- [Activity]
Find the word "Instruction" in the listing; pull out each line holding it.

::: Task inputs :::

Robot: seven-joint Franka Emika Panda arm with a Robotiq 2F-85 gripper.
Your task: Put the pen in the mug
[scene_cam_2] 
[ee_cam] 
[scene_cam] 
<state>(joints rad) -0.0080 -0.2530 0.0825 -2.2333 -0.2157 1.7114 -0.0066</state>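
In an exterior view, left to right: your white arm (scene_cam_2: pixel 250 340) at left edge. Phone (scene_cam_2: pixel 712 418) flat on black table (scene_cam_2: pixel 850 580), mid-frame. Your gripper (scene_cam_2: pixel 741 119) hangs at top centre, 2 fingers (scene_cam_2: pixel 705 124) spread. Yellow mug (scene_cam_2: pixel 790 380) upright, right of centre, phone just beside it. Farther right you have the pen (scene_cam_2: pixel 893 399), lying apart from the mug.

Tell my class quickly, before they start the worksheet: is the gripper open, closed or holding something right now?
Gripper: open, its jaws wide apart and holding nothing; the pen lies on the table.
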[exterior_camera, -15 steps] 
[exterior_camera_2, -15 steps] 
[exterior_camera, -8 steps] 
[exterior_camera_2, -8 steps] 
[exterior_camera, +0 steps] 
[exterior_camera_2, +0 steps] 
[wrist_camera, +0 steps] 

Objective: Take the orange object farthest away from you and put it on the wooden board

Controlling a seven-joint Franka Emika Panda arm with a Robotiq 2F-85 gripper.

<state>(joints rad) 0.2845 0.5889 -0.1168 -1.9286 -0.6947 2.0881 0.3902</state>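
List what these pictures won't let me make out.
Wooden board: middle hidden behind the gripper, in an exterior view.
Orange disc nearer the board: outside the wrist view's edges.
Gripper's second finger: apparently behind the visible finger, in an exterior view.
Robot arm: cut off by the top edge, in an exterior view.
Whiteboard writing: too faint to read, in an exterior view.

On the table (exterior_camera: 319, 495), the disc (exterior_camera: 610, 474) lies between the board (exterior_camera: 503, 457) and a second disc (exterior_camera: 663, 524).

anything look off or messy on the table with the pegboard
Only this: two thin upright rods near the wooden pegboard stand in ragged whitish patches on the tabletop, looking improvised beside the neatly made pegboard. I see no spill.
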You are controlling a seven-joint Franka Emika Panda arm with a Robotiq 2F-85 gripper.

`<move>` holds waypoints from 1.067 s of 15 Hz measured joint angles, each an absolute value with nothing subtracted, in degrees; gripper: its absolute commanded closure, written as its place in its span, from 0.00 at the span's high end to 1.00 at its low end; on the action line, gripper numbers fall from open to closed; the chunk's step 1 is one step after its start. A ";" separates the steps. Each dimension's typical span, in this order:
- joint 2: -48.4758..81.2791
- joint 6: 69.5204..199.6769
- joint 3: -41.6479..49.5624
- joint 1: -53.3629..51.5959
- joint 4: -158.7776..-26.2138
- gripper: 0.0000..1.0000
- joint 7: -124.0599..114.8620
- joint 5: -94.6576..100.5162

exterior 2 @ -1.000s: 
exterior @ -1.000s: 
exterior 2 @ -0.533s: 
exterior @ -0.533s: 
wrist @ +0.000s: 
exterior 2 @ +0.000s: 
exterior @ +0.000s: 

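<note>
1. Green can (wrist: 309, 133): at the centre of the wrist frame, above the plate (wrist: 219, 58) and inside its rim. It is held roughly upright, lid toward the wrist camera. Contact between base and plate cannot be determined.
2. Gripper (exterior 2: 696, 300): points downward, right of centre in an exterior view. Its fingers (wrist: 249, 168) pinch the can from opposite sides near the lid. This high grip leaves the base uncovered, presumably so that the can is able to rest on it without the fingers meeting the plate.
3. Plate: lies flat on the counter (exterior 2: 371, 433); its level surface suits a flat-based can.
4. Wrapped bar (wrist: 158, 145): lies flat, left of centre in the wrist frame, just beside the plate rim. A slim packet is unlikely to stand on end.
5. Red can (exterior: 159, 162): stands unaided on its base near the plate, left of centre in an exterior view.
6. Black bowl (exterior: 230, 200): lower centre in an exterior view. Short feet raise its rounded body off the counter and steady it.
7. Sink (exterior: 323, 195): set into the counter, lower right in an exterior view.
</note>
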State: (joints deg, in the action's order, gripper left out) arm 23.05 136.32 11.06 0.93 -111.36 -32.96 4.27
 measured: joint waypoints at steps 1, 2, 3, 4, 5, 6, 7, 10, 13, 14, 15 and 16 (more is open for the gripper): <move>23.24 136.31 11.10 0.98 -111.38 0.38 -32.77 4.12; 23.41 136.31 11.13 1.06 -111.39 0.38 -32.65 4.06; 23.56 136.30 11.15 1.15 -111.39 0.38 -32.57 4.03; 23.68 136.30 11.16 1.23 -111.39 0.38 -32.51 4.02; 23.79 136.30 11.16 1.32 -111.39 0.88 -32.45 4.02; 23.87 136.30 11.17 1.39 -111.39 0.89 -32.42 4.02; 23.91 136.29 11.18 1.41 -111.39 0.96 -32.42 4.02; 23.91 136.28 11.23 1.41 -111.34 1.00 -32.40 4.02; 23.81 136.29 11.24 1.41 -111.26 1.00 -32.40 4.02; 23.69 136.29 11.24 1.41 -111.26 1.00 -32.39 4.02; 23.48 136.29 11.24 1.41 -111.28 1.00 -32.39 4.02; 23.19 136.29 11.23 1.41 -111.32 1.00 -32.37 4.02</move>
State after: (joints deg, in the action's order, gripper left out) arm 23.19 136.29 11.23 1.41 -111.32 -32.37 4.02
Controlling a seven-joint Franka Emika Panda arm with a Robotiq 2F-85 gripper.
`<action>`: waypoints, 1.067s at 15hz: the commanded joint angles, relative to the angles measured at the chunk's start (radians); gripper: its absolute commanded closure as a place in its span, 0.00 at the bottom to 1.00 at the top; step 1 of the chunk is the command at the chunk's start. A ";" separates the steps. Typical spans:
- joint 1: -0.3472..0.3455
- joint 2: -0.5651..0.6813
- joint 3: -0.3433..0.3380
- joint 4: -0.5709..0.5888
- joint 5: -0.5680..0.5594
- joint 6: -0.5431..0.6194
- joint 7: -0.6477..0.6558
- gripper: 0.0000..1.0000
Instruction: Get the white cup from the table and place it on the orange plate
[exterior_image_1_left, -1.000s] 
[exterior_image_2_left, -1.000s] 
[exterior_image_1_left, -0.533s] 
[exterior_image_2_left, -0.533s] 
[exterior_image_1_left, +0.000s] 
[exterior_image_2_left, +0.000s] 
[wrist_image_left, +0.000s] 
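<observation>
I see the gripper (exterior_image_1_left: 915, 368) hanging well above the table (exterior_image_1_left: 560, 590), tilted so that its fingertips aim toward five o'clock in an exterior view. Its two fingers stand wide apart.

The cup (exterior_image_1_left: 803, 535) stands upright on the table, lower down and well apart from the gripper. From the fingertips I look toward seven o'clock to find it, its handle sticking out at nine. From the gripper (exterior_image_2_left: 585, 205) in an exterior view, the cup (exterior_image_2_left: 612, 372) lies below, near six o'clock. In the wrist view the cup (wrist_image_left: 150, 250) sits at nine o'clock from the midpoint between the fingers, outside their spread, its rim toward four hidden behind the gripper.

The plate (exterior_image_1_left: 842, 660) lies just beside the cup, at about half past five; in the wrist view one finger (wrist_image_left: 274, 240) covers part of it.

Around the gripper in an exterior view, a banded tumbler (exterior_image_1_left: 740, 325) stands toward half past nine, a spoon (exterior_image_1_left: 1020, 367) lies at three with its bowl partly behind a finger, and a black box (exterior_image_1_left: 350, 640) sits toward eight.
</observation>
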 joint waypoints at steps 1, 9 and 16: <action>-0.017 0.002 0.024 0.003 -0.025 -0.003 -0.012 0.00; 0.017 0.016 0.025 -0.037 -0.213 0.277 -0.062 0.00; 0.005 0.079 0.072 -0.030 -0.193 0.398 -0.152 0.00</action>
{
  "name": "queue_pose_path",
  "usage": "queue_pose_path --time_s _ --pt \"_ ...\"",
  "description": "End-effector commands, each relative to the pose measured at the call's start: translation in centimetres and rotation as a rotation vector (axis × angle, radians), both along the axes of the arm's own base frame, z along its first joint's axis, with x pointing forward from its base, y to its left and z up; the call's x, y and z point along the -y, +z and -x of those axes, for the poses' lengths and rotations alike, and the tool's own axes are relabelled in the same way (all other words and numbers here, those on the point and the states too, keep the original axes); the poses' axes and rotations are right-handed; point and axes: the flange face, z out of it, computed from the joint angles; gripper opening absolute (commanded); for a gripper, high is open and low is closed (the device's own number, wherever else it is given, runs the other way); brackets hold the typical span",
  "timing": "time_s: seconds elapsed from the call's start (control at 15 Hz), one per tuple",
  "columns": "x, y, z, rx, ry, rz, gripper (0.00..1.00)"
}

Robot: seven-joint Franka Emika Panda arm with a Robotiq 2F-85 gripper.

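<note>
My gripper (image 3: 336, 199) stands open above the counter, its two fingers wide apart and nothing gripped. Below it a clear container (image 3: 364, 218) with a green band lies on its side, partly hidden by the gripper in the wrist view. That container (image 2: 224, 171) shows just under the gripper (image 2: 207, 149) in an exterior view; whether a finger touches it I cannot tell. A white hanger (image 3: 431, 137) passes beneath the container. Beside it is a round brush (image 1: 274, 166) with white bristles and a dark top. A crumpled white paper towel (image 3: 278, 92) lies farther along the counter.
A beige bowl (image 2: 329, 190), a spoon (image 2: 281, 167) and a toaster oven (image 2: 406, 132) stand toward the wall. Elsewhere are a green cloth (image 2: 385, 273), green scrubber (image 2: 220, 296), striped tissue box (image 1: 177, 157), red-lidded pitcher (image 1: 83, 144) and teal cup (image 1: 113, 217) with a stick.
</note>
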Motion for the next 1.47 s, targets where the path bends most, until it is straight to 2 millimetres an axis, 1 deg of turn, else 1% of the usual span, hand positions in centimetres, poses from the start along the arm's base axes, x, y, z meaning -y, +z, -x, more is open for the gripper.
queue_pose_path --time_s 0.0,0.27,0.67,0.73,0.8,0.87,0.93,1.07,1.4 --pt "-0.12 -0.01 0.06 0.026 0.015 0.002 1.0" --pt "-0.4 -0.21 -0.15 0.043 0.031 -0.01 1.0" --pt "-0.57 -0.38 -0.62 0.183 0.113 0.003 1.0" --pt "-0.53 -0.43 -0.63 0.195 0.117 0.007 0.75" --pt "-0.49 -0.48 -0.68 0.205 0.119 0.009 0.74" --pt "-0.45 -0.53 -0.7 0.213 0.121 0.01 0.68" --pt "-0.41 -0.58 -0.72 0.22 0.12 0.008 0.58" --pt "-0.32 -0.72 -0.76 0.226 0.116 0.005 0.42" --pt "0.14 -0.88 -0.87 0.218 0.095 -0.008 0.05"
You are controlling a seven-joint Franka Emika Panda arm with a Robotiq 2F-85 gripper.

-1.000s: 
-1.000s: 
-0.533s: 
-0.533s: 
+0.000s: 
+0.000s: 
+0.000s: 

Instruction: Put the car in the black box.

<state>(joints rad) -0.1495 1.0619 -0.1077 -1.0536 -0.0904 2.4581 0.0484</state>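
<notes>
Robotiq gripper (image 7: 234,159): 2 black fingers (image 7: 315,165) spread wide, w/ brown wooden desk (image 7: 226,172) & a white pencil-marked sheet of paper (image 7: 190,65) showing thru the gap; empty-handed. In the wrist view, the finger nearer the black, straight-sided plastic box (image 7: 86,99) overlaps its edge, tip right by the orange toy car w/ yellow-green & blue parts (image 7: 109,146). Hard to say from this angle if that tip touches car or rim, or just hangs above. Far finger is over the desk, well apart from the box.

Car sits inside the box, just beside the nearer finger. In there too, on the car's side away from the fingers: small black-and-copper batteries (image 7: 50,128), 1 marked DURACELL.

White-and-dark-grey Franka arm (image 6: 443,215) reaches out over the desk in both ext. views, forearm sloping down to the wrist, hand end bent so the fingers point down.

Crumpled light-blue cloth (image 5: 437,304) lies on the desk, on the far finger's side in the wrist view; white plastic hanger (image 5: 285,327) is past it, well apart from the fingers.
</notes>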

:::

- [Exercise solution]
Instruction: Get the white cup from the table and place it on the orange plate
Instruction: Put the car in the black box.

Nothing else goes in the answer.